Sirius XM Radio inc. SIRI +7.07% priced at par $400 million of 10-year senior notes for sale to institutional investors. Net proceeds from the sale of the 5.25% notes will, among other things, be used for the repurchase, redemption, defeasance, tender or repayment of outstanding debt, including its 13% senior notes due 2013, the New York-based company said.
Along with reporting second-quarter results late Wednesday, Dun & Bradstreet Corp. DNB -0.04% said its board authorized an increase of $500 million in the Short Hills, N.J.-based company’s stock-buyback program, bringing the total available for repurchases to $770 million.
The board of Parexel International Corp. PRXL -1.44% approved a new program authorizing the repurchase of up to $200 million of common stock, the provider of biopharmaceutical services said. Cash on hand, cash generated from operations, existing credit facilities or other financing will be used to finance stock buybacks. At the end of June, the Boston-based company said, cash and cash equivalents totaled about $214 million, with availability under existing credit lines amounting to $175 million. Terms of the program call for buybacks to be made in the open market or via block trades or privately negotiated transactions, Parexel said. About $6 million in authorization under its previous buyback has been canceled. As of June 30, Parexel had about 60.1 million shares outstanding.
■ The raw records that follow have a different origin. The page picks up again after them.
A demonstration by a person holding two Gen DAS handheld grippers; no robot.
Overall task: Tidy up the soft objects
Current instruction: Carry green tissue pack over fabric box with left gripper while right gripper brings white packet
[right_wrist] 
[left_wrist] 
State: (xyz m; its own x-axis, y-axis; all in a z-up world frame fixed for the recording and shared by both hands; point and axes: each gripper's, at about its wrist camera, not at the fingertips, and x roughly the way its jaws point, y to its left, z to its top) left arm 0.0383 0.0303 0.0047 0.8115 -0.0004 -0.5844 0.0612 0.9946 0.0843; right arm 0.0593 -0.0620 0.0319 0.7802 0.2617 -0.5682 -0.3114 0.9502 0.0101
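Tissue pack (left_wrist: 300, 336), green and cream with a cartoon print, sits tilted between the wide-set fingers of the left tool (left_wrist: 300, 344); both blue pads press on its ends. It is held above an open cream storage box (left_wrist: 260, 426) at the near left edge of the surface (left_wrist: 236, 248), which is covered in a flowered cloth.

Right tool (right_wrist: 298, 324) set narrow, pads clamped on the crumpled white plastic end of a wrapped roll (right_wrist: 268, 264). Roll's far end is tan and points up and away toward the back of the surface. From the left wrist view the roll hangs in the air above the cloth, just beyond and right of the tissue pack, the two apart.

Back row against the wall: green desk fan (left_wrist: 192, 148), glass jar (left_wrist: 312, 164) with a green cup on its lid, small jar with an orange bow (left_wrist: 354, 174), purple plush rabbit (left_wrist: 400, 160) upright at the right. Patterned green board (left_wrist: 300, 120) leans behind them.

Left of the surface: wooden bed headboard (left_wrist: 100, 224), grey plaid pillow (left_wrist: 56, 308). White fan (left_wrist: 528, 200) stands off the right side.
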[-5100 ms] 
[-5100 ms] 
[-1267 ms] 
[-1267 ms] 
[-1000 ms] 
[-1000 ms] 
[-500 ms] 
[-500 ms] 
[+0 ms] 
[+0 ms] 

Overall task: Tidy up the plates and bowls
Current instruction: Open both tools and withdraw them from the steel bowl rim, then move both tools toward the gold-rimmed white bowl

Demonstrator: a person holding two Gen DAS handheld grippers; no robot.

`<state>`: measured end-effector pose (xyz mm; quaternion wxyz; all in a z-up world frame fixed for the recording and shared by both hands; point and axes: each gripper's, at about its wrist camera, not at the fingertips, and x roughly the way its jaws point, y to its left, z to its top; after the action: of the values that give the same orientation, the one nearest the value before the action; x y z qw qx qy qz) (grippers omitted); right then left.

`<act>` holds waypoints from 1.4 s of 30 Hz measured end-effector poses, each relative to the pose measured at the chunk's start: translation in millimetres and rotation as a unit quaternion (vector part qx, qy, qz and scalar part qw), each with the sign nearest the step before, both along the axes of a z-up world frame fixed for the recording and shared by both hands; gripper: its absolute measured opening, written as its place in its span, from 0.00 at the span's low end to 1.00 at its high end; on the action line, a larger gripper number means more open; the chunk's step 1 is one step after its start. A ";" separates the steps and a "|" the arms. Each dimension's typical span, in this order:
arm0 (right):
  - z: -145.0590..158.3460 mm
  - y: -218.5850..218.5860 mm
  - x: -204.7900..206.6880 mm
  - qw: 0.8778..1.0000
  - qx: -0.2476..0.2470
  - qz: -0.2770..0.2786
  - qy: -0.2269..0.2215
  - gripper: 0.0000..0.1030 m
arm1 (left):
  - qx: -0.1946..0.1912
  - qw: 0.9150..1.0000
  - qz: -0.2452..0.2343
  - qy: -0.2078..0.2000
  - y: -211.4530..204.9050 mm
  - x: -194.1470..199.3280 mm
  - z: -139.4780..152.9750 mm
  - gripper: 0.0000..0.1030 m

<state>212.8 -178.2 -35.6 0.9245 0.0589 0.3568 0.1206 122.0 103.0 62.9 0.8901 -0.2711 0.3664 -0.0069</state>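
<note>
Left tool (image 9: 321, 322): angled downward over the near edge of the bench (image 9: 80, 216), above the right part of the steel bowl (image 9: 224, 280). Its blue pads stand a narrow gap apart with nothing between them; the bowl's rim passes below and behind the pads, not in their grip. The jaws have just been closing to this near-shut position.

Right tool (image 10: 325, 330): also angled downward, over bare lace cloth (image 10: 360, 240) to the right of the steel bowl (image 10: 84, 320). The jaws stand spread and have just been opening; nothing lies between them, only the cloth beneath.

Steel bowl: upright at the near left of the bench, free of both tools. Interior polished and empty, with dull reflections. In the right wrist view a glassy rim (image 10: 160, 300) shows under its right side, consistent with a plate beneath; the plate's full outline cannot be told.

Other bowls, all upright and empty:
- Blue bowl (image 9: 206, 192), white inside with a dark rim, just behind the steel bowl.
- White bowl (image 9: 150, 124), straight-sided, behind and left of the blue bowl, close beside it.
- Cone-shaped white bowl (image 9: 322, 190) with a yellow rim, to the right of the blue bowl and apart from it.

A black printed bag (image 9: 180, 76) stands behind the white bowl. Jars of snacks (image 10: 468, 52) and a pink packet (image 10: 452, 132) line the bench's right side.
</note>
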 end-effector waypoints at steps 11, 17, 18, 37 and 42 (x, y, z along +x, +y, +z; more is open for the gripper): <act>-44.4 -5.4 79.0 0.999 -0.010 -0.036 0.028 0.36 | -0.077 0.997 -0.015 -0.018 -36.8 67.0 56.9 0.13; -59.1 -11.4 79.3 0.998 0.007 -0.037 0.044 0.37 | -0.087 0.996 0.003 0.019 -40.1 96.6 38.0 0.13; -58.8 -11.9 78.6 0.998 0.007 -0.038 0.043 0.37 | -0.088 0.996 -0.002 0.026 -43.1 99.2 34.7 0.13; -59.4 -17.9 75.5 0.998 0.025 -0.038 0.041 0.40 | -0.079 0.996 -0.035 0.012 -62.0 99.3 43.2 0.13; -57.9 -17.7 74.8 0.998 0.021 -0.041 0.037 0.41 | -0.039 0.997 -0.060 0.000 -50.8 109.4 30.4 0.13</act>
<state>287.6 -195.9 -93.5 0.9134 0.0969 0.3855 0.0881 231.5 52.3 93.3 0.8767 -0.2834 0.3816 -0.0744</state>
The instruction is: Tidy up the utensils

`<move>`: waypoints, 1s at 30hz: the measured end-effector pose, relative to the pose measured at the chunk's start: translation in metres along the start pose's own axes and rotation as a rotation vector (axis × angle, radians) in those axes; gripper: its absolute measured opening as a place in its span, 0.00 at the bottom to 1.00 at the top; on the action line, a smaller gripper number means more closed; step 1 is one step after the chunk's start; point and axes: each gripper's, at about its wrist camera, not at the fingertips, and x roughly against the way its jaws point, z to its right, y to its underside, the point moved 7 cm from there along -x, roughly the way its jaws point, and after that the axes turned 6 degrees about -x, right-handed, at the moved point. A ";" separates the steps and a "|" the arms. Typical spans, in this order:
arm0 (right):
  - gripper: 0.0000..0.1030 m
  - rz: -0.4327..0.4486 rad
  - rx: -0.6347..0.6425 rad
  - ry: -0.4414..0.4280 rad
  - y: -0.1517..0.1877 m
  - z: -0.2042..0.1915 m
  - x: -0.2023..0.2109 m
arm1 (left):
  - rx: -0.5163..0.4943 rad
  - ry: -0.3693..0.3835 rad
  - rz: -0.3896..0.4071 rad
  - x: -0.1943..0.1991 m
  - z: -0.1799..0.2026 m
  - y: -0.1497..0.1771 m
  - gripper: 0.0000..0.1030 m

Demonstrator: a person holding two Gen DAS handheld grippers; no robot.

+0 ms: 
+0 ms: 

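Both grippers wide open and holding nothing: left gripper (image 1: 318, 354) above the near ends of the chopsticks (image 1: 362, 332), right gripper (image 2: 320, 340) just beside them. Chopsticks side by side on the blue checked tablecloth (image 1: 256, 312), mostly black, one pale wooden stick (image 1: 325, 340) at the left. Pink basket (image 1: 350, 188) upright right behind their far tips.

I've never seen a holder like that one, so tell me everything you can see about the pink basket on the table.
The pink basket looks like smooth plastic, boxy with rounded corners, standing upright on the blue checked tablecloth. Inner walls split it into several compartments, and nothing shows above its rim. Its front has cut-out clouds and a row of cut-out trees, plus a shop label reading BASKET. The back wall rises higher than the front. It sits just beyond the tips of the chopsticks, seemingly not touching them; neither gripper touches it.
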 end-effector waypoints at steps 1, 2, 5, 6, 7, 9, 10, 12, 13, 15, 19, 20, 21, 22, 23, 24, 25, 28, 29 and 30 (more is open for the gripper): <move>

Suburban Propane Partners LP SPH -6.42% priced at $37.61 each the 6.3 million common units it’s selling in a secondary public offering. It will yield net proceeds of about $226.5 million, the Whippany, N.J.-based company said. Underwriters will have the right to sell up to 945,000 additional common units if investor demand warrants, Suburban Propane said. Proceeds will be used to pay back borrowings of $225 million under the company’s 364-day incremental term-loan facility, in connection with its recent acquisition from Inergy LP NRGY -1.04% of the latter’s retail propane operations.
While acknowledging some margin pressure, Monster Beverage MNST -1.61% reported a second-quarter profit of $109.8 million, or 59 cents a share, up from $84.2 million, or 45 cents, earned in the same period a year earlier, as the Corona, Calif.-based energy-drink maker’s revenue increased 28% to $592.6 million. Analysts, on average, had been looking for a quarterly profit of 62 cents a share, according to estimates compiled by FactSet Research. Monster Beverage’s gross margin narrowed to 51.8% from 52.8%, the results showed.
Dillard’s DDS +1.28% reported results for the second quarter ended July 28 that showed improvement in both sales and gross margins. Quarterly profit of $31 million, or 63 cents a share, rose from the prior year’s $17.6 million, or 32 cents, and sales increased 3.2% to $1.49 billion, as comparable-store sales rose 3% and gross margin widened to 33.6% from 33.2%. The Little Rock-based retailer also said it bought back 2.1 million Class A common shares during the latest quarter, at a cost of $134.6 million, leaving Dillard’s with $115.4 million available for repurchases.